En una extensa entrevista en Revista Caras, Eugenio Tironi se refirió a su nuevo libro “¿Por qué no me creen? De en la medida de lo posible a la retroexcavadora” (Uqbar), donde le tira flores al legado que dejó Patricio Aylwin, y explica cómo pasó de ser un idealista que luchaba del MAPU a un acérrimo defensor de la libertad de mercado.

Además de sociólogo, Tironi es columnista de El Mercurio -oficio que inició años atrás publicando su material en revistas como Apsi y Análisis- y dirige Tironi Asociados, empresa de comunicaciones con la que representa desde a tiendas de retail, a mineras, donde asesora en temas de lobby, gestión de crisis y apoyos comunicacionales.

Con experiencias en campañas como la del “No” o la de Ricardo Lagos, y siendo asesor comunicacional de Patricio Aylwin, fue la muerte de este último lo que lo motivó a escribir el libro, defendiendo su legado y mostrando también las reflexiones que lo han acompañado en su tránsito.

Aylwin, el ñoño de la política

“Los intelectuales siempre vieron a Aylwin con condescendencia, como alguien simplón, católico, ñoño… Ese desprecio no lo sentía sólo el mundo de izquierda; también la derecha y hasta la DC. Pero su forma de ver el mundo fue muy contemporánea; la gradualidad, su ‘medida de lo posible’, su búsqueda de acuerdos ¡hoy por Dios que hacen falta!”, plantea en la entrevista.

Las críticas al modelo neoliberal construido por los Chicago Boys, que ha despertado  fuertes críticas, especialmente en lo que a derechos básicos refiere – buen ejemplo de eso es la pelea contra las AFP- es para él, el meollo del asunto:“La transición no abolió el modelo neoliberal ¡en buena hora! (…) me parece infantil criticar el pasado y suponer que las cosas se pudieron haber hecho distinto… ¿en base a qué? Cuando alguien plantea la tesis de la retroexcavadora o de la abolición del pasado, puede conducir a los países al abismo…”

Para Tironi, el modelo hoy ha sido fortalecido para funcionar favoreciendo a los pobres, no a los ricos del país. Una de las ideas que trata de desmantelar en su libro, es la desigualdad, que plantea como un cliché. “Los humanos lamentablemente estamos permanentemente buscando diferenciarnos, y nos sentimos muy frustrados de la diferencia que se establece hacia nosotros, pero nos hace promover la discriminación respecto de los que están más abajo”.
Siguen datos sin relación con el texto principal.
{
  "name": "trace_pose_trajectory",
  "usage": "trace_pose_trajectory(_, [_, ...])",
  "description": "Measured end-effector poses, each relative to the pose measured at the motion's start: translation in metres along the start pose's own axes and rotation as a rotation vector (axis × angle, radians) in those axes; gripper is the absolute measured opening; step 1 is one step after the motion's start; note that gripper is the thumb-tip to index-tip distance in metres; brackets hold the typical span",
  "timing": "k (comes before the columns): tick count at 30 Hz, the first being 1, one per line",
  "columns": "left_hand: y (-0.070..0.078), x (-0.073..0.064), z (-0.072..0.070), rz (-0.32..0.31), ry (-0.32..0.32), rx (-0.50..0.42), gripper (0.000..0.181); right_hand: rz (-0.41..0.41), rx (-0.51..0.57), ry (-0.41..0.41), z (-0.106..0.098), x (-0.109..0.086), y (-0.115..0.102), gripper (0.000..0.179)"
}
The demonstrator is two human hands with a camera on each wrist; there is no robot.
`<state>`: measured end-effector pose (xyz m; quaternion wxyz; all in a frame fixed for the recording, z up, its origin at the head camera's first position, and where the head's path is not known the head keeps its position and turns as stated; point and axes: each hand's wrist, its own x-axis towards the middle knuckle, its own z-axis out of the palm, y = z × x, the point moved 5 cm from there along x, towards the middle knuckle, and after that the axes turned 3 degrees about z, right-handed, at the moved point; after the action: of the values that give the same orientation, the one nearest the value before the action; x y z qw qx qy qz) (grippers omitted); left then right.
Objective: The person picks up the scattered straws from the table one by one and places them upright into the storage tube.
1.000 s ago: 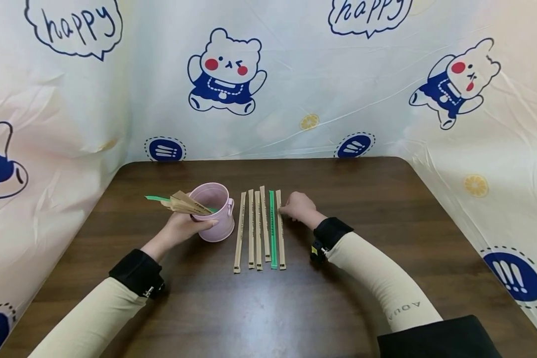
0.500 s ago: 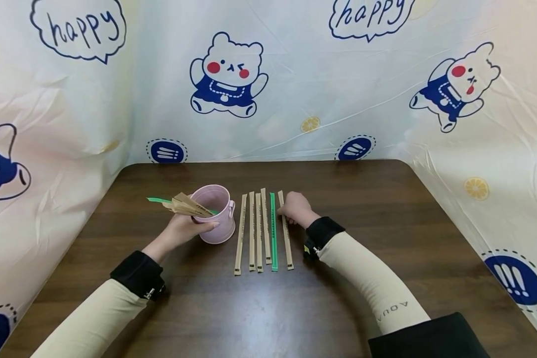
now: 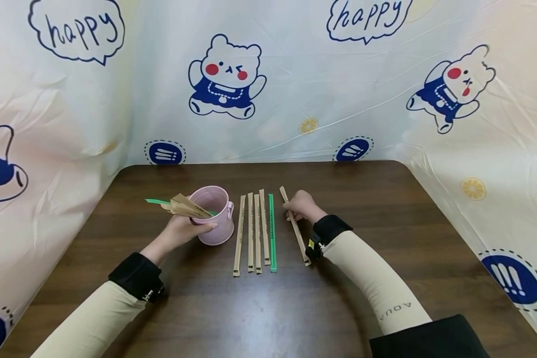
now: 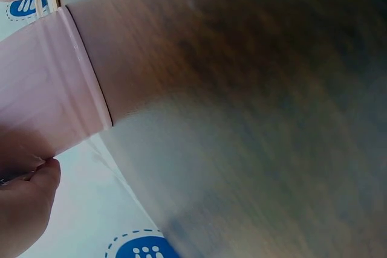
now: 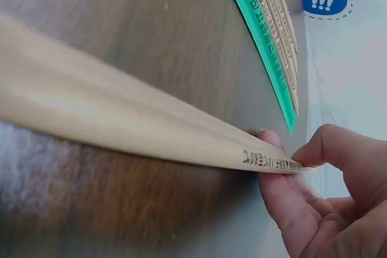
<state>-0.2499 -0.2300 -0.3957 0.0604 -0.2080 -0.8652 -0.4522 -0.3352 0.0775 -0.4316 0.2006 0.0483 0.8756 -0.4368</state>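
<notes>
My left hand (image 3: pixel 185 229) grips a small pink bucket (image 3: pixel 219 226), the thumb along its front. Brown and green paper-wrapped sticks (image 3: pixel 185 205) lie slanted at the bucket's mouth, sticking out to the left. My right hand (image 3: pixel 302 206) pinches one brown paper-wrapped stick (image 3: pixel 297 231) near its far end; it slants toward me. In the right wrist view, that stick (image 5: pixel 181 131) shows printed characters, with thumb and fingers (image 5: pixel 284 197) on either side. Left of it lie a green wrapped stick (image 3: pixel 272 233) and several brown wrapped sticks (image 3: pixel 250 233), roughly parallel.
The dark wooden table (image 3: pixel 197 308) is bounded at the back and sides by a printed curtain (image 3: pixel 286 89). The bucket stands just left of the row of sticks.
My right hand has pulled the rightmost brown wrapped stick away from the green one, to the right, and the stick has turned to a slant. My left hand and the bucket stay put.
</notes>
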Motion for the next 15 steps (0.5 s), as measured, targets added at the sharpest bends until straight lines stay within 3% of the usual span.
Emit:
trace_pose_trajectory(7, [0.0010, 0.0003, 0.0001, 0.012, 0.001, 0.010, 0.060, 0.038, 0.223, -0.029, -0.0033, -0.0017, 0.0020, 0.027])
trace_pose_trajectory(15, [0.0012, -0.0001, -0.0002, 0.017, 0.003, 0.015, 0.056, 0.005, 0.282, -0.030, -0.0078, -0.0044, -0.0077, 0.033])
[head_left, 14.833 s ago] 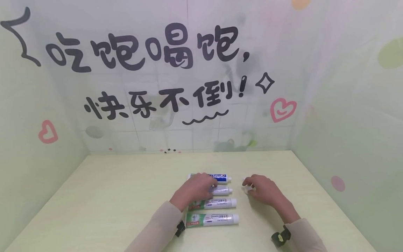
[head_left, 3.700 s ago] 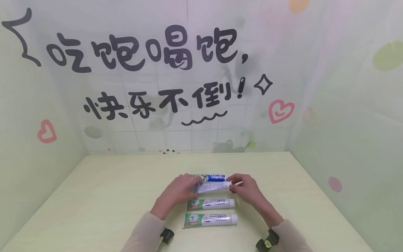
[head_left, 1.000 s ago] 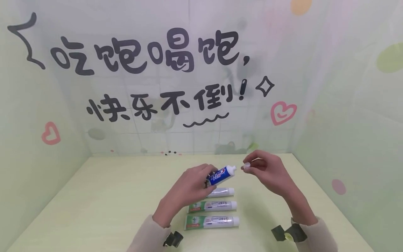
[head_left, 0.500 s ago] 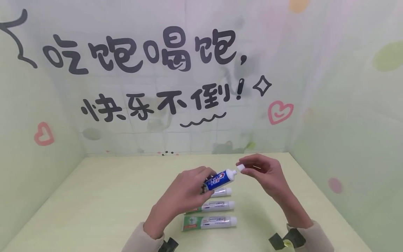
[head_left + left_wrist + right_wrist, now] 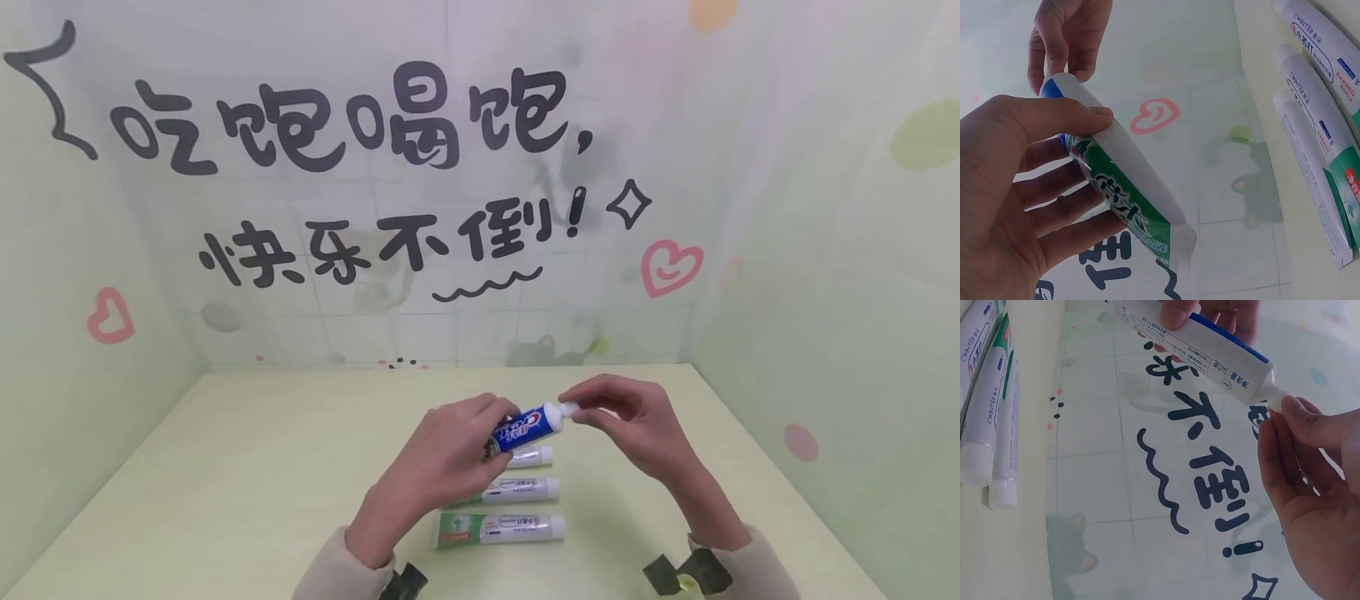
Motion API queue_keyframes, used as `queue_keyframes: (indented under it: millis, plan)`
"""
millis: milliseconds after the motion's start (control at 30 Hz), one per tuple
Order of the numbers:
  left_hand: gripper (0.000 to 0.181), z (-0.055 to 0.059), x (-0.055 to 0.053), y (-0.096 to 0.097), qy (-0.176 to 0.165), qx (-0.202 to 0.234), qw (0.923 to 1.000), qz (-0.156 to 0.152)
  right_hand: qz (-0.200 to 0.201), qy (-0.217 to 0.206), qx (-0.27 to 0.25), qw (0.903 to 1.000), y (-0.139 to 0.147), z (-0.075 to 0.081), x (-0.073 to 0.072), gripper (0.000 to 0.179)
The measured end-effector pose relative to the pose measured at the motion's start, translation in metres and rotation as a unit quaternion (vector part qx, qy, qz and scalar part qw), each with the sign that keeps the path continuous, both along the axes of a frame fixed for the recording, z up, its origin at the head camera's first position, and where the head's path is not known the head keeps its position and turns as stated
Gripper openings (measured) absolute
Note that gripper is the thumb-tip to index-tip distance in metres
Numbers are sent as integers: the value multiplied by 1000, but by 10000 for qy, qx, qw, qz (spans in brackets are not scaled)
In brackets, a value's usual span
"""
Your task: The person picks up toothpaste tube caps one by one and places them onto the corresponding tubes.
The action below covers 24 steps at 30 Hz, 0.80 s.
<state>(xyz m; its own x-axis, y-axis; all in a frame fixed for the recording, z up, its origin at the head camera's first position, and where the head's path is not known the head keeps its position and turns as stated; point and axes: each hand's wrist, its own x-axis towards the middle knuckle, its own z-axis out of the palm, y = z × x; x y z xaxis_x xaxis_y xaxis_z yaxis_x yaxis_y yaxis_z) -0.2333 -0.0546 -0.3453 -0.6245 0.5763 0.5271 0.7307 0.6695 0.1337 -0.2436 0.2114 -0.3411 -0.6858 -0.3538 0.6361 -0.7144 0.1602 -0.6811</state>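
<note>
My left hand (image 5: 442, 454) grips a blue, white and green toothpaste tube (image 5: 527, 426) above the table, its nozzle end tilted up to the right. In the left wrist view the thumb lies across the tube's body (image 5: 1141, 169), with the fingers behind it. Between thumb and fingertips my right hand (image 5: 637, 421) pinches a small white cap (image 5: 571, 408) at the tube's nozzle. The right wrist view shows the cap (image 5: 1277, 400) right at the nozzle, partly hidden by the thumb.
Three more toothpaste tubes lie in a row on the pale table (image 5: 262, 467): a white one (image 5: 534, 457) partly behind the left hand, a green and white one (image 5: 517, 490), and another green and white tube (image 5: 498, 528) nearest me. A printed wall (image 5: 360, 333) stands behind.
Over the last second the right hand has brought the cap leftward from apart to the nozzle. Earlier, the blue tube lay on the table and both hands held the white tube.
</note>
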Motion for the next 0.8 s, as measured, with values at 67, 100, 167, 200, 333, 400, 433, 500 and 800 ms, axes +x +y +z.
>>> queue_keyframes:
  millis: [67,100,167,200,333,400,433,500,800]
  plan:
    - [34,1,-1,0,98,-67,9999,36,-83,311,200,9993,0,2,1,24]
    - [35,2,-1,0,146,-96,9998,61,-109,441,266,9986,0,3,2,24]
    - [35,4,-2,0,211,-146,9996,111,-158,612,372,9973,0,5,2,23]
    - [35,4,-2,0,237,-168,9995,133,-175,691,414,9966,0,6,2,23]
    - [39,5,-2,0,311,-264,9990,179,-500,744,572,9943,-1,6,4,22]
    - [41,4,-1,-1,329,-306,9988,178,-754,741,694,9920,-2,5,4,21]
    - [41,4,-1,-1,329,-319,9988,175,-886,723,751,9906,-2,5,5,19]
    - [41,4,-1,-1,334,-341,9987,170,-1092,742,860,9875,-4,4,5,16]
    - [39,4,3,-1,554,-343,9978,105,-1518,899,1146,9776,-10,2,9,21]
Cuando la periodista le pregunta por las críticas que se le ha realizado al modelo, por ejemplo a través de las investigaciones de Maria Olivia Mönckeberg, la interrumpe: “¿tú te hiciste la idea de que aquí vinieron unos saqueadores y que instalaron un modelo con Pinochet y que esto siguió así, que lo impusieron con bayoneta, que todos fuimos víctimas?… ¿Y que luego vinieron unos señores nuevos y lo mantuvieron, hasta que ahora llegó Quintana y la Michelle Bachelet que dijeron que lo iban a remover y con retroexcavadora? Perdón. Este es un sistema que duró casi 40 años, más o menos, desde 1973 hasta 2014, una cuarta parte de la historia de la República. Han nacido varias generaciones que no conocen más que esto. ¿Que les tendría que decir a mis hijos: ‘perdónenme, su vida es un guión que lo escribió un Chicago boy, la vida de ustedes es una farsa’?“.

“Por fin apareció gente con agallas, con coraje y además con fines altruistas y que descubrieron que esto era una maquina para defraudar”, dice irónicamente, al referirse a las personas que hoy critican el modelo.

Para el ex MAPU, el derecho a consumir es clave. “Yo creo que el hecho de ser más consumidores es algo que nos hace más libres. La dicotomía si somos consumidores o ciudadanos, es absurda. Dennos esa libertad, a mí no me obliguen a desprenderme de mi libertad económica que me defenderé con dientes y uñas”, enfatiza.

En la conversación, Tironi se reafirma como centro izquierda y se refiere al fracaso de los modelos socialistas. “No hay mayor pretensión que darse ese estatus de propietario de aquellos ideales tan maravillosos en el pasado, pero que finalmente no lo fueron tanto; estaban pervertidos por visiones que teníamos de lo que era el régimen comunista, del mismo régimen cubano, y que la historia nos ha mostrado que fueron totalitarismos realmente criminales. Tampoco sabíamos lo que ocurrió después, que fue el fracaso de esos regímenes socialistas y su economía, y que en aras del hombre nuevo esclavizaron a millones de personas. ¿Esos son los ideales? Personalmente puedo decir que nunca participé mucho de eso, yo siempre fui más de una izquierda más libertaria, un poquito más anarquista, nunca fui comunista o igualitarista”, asegura.